You probably knew this, but just to add in case others weren't aware: Those reasons are the reasons you want unwinding on Unix, but on Windows it's even more important. The Windows equivalent of Unix signals (very roughly speaking) is Structured Exception Handling (SEH), in which the kernel actually arranges for your stack to be unwound to deliver you signals such as segfaults [1]. So unless you maintain proper unwinding info, your app isn't in a position to receive any signals sent by the kernel (at least, the way you're intended to).

[1]: http://www.nynaeve.net/?p=201

That blog looks very interesting, thanks.

I found out the hard way that Microsoft has two sets of ARM compilers for WinCE7, and only one of them generates code that's compatible with the SEH unwinder.

I don't think SEH actually calls destructors when unwinding C++, unlike C++ exceptions. This makes it leaky to use for anything other than fatal exceptions.

> I don't think SEH actually calls destructors when unwinding C++, unlike C++ exceptions. This makes it leaky to use for anything other than fatal exceptions.

How do you come to the conclusion that SEH is a leaky abstraction instead of the behavior of C++ destructors?

He means it causes resource leaks in any classes that implement RAII.

SEH was there before C++ was fully standardized (first standardized version was C++98). In this sense one can argue that the definition of RAII is leaky since it "forgot" that SEH was already there and not the other way round. A proper solution would have been that functions where RAII is used must not call functions that can throw an SEH exception.

All kinds of functions can throw SEH exceptions, because they're machine check exceptions (divide by zero, reference invalid page/null pointer).

I went and looked this up to refresh my memory: https://msdn.microsoft.com/en-us/library/swezty51.aspx

Microsoft recommend you don't mix the use of SEH exceptions with C++, or that you use the flag which turns SEH into C++ exceptions (and therefore calls destructors). In our case we didn't want to do that, because we're doing our own crash reporting and all we want is to log a backtrace while exiting the program, and do not want to call destructors which may themselves crash because the program is in an invalid state.

To me this all looks like stuff that is undefined behavior in C++, so a C++ program for which such a problem occurs is by definition invalid. In other words: You have a large problem in your code.

Like I said: it's crash logging code, to be used for detecting problems in the code. Undefined behaviour is not invalid: if C++ compilers rejected all UB it would be considerably easier to ship (harder to write!) reliable programs.

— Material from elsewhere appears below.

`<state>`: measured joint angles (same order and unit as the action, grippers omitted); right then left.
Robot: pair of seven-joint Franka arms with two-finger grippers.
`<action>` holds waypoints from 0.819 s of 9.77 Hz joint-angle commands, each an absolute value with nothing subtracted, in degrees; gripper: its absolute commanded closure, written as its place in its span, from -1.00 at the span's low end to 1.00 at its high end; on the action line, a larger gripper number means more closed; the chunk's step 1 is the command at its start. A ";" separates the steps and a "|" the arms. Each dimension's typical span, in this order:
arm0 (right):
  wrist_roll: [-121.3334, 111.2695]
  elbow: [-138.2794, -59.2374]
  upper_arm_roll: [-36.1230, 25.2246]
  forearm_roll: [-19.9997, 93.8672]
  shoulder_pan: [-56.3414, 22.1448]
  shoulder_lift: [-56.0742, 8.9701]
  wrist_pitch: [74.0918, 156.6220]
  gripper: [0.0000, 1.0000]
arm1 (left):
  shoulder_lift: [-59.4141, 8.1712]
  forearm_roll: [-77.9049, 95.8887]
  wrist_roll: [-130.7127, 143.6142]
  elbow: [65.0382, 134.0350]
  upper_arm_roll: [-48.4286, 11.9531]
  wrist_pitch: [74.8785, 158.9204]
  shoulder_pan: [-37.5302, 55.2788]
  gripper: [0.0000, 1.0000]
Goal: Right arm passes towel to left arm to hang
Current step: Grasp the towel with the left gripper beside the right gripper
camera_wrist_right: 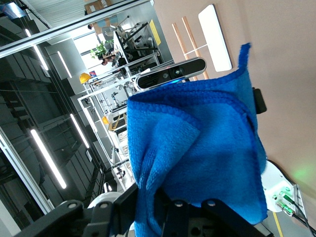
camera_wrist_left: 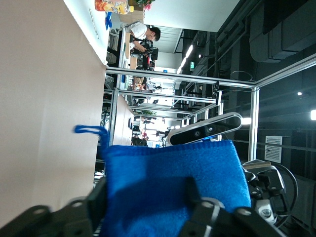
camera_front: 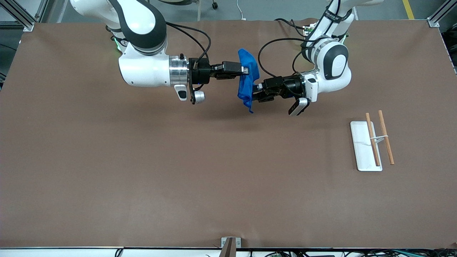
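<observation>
mid-air handover: our right gripper (camera_front: 245, 70) is clamped on the towel (camera_front: 247, 79), while our left gripper (camera_front: 255, 92) straddles its hanging edge, fingers parted, ready to close.

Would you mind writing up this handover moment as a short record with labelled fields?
stage: handover in mid-air, towel between the two grippers
towel: bright blue, hanging bunched above the table
right gripper: shut on the towel's upper part
left gripper: at the towel's lower part, fingers either side of the cloth; grip not confirmed
rack: two wooden bars over a white tray, toward the left arm's end, nearer the front camera
hanging: not yet done
</observation>
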<state>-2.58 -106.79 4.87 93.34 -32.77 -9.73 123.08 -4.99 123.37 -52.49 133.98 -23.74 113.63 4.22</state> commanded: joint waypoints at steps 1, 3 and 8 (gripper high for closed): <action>-2.37 -106.79 5.71 94.75 -32.26 -9.32 123.66 1.00 | -4.93 124.63 -54.06 135.53 -24.43 114.43 3.69 1.00; -2.37 -106.70 5.71 94.75 -32.26 -9.32 123.66 1.00 | -4.40 124.63 -53.53 135.53 -24.35 114.61 3.43 1.00; -2.29 -106.44 5.71 94.66 -32.26 -9.32 123.58 0.83 | -4.13 121.21 -52.91 135.26 -24.00 115.13 2.82 1.00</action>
<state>-2.58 -106.60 4.93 93.35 -32.77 -9.73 123.11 -4.37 122.76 -52.49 133.98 -23.70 113.74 3.59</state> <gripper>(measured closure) 0.877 0.974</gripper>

No: The C++ standard requires from programmer that it will not trigger UB. This is a kind of contract between the programmer and the compiler.

The compiler vendor is free to extend the standard and define UB.

C++ exception handling is implemented using SEH (so is CLR's IIRC, and Chakra's). SEH is implemented by the OS and is available to non-C++ code too (including C).

We mainly care about those reasons because many popular languages have exceptions and meaningful backtraces. If you remove exceptions, or add asynchronous/lazy/continuationful code, then the game becomes very different.

>It so happens that the Windows API gets this right,

This is my general impression on Win vs Linux: Windows offers more fundamental services as a core OS component, whereas Linux delegates this to a hodge-podge of competing and mutually incompatible user-space components. (Examples: tracing (ETW), transactional database (BlueJet/ESE), etc).

Dynamic linking is the other big one. Windows had DLLs from the beginning, all the various Unices didn't and it's always looked like a bit of an afterthought to me.

Windows DLLs are not position-independent though. This has its advantages and disadvantages.

Oh hey, somebody else feels the pain! It's not only the crazy number of interfaces you have to support (not to mention that some of the interfaces are not particularly well defined, e.g. GDB's interface), but also what happens after. Most of these interfaces were not designed with very many JIT functions in mind and have O(n^2) behavior. One of the Julia core contributors recently worked with the GDB folks to fix their O(n^2), but libunwind still has it (to the point where one of the julia tests takes 15% of it's total runtime just having the unwinder try to find the JIT frame). Library support for JIT code is surprisingly bad.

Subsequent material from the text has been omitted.